Demissie Serkalem, LaValley Michael P, Horton Nicholas J, Glynn Robert J, Cupples L Adrienne
Department of Biostatistics, Boston University School of Public Health, 715 Albany Street T4E, Boston, MA 02118-2526, U.S.A.
Stat Med. 2003 Feb 28;22(4):545-57. doi: 10.1002/sim.1340.
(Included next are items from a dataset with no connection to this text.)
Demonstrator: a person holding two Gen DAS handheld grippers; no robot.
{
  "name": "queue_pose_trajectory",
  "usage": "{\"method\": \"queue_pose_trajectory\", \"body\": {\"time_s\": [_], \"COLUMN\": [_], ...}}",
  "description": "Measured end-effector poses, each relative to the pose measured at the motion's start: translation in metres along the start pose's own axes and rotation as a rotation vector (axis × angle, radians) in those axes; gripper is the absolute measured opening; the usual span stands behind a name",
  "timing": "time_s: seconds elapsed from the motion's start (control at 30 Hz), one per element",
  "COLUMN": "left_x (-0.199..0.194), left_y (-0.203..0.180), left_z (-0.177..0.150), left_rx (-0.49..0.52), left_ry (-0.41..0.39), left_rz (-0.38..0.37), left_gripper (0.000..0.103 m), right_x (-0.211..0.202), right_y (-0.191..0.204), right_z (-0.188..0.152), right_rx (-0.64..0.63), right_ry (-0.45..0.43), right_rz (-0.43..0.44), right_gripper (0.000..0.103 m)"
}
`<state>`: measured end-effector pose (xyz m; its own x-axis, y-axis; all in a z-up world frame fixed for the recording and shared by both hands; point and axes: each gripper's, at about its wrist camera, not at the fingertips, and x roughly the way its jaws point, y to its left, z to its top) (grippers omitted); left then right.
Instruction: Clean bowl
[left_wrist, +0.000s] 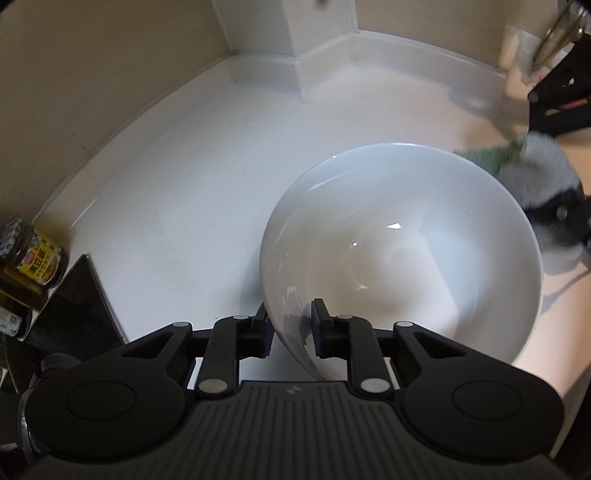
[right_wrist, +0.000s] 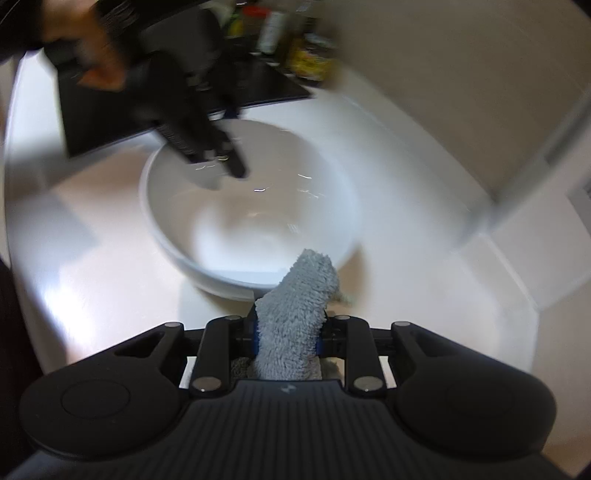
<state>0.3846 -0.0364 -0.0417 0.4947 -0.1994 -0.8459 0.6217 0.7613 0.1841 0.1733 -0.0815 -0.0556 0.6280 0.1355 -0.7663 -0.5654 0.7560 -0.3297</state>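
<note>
A: Left wrist view first: how is the left gripper (left_wrist: 289, 328) sitting?

B: It is pointing steeply down at the white counter (left_wrist: 177, 206), and its pads are pinching the near rim of the white bowl (left_wrist: 402, 254), one finger outside the wall and one inside.

A: And the bowl?

B: It is resting on the counter, looking empty inside, near the corner of the wall.

A: What is the right gripper (right_wrist: 290, 332) doing?

B: It is angling down just beside the bowl's rim, clamping a folded grey cloth (right_wrist: 295, 317) that is sticking up between its fingers. In the right wrist view a hand (right_wrist: 92, 48) is gripping the other tool, though blur is smearing it.

A: Any writing?

B: A jar (left_wrist: 35, 254) with a yellow label is standing at the counter's left edge; its red patch is carrying characters too small to read.
</note>
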Motion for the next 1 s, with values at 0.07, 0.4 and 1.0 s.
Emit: {"method": "queue_pose_trajectory", "body": {"time_s": [0.07, 0.4, 1.0], "left_x": [-0.003, -0.007, -0.012], "left_y": [0.003, 0.008, 0.009], "left_z": [0.002, 0.0, -0.007], "left_rx": [-0.031, -0.089, -0.113], "left_ry": [-0.01, -0.052, -0.088], "left_rz": [-0.013, -0.025, -0.042], "left_gripper": [0.022, 0.022, 0.022], "right_x": [-0.014, -0.092, 0.024], "right_y": [-0.012, -0.066, -0.041], "right_z": [0.01, 0.067, 0.081], "right_rx": [0.042, 0.464, 0.313], "right_ry": [-0.051, -0.601, -0.034], "right_rz": [-0.011, 0.133, 0.303], "right_gripper": [0.02, 0.021, 0.026]}}
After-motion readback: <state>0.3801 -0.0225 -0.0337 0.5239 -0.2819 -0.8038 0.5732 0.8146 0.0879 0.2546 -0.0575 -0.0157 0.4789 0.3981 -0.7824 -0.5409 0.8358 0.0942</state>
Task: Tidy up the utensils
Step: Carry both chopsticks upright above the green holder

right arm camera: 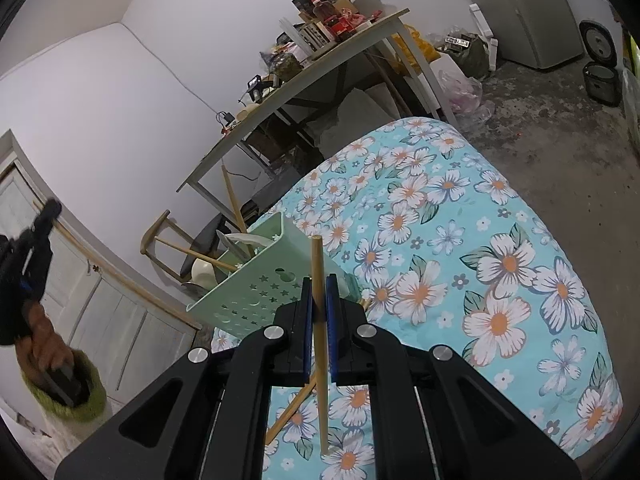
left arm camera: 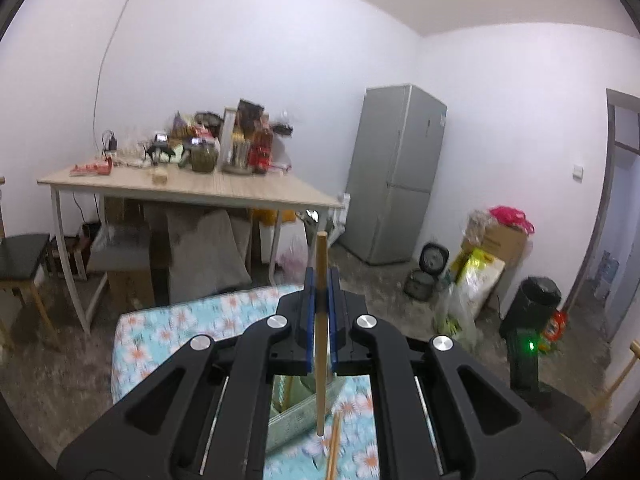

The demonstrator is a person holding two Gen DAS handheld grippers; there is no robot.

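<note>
My left gripper (left arm camera: 320, 292) is shut on a wooden chopstick (left arm camera: 321, 264) held upright above the floral table. Below it I see the pale green utensil holder (left arm camera: 298, 412) and another loose chopstick (left arm camera: 334, 446). My right gripper (right arm camera: 319, 300) is shut on a second wooden chopstick (right arm camera: 317, 264), also upright, just right of the green utensil holder (right arm camera: 256, 292), which lies tipped with spoons and chopsticks in it. A loose chopstick (right arm camera: 290, 410) lies on the cloth under the right gripper. The left gripper and hand (right arm camera: 24, 248) show at the far left of the right wrist view.
The table wears a blue floral cloth (right arm camera: 460, 240). Behind stands a wooden desk (left arm camera: 192, 188) piled with jars and boxes, a grey fridge (left arm camera: 396, 172), a stool (left arm camera: 20, 256), bags and boxes (left arm camera: 480, 268) on the concrete floor.
</note>
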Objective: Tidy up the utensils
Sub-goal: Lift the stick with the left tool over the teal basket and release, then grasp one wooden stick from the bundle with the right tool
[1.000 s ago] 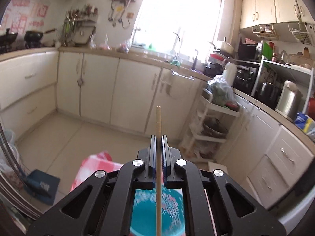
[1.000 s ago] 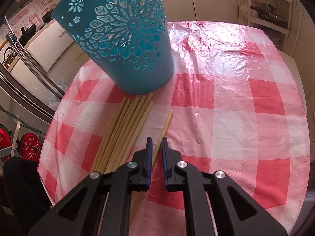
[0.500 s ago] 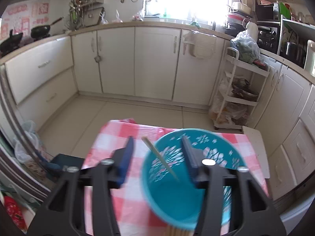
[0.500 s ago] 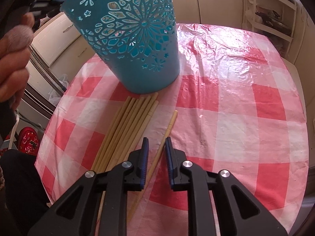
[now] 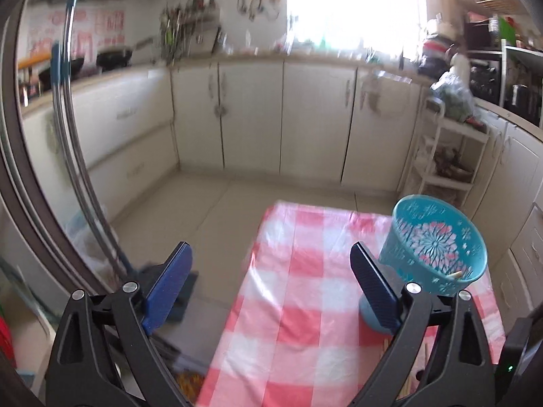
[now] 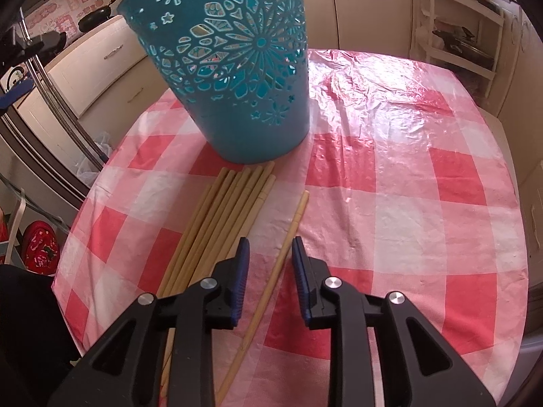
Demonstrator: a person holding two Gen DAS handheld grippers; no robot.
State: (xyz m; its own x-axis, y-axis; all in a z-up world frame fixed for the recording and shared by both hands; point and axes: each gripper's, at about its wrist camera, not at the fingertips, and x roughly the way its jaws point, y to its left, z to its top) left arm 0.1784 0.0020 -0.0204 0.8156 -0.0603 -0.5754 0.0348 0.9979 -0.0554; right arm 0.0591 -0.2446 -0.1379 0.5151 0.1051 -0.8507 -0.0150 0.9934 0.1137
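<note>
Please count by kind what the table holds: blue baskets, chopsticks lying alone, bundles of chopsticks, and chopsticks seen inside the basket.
Blue basket: 1
Chopstick lying alone: 1
Bundle of chopsticks: 1
Chopstick seen in the basket: 1
Total: 4

The left claw [image 5: 268, 285] is a black plastic frame with triangular cut-outs in its arms, round silver screw heads at the joints, and two flat fingers [image 5: 168, 286] faced with dark blue ribbed pads. The right claw [image 6: 269, 278] is built the same way: black arms with long cut-out slots, silver screws on top, and blue-edged ribbed pads [image 6: 241, 273] on the inner faces. At the lower right edge of the left wrist view a small green light glows on a black housing.
</note>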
We studied bias due to missing exposure data in the proportional hazards regression model when using complete-case analysis (CCA). Eleven missing data scenarios were considered: one with missing completely at random (MCAR), four missing at random (MAR), and six non-ignorable missingness scenarios, with a variety of hazard ratios, censoring fractions, missingness fractions and sample sizes. When missingness was MCAR or dependent only on the exposure, there was negligible bias (2-3 per cent) that was similar to the difference between the estimate in the full data set with no missing data and the true parameter. In contrast, substantial bias occurred when missingness was dependent on outcome or both outcome and exposure. For models with hazard ratio of 3.5, a sample size of 400, 20 per cent censoring and 40 per cent missing data, the relative bias for the hazard ratio ranged between 7 per cent and 64 per cent. We observed important differences in the direction and magnitude of biases under the various missing data mechanisms. For example, in scenarios where missingness was associated with longer or shorter follow-up, the biases were notably different, although both mechanisms are MAR. The hazard ratio was underestimated (with larger bias) when missingness was associated with longer follow-up and overestimated (with smaller bias) when associated with shorter follow-up. If it is known that missingness is associated with a less frequently observed outcome or with both the outcome and exposure, CCA may result in an invalid inference and other methods for handling missing data should be considered.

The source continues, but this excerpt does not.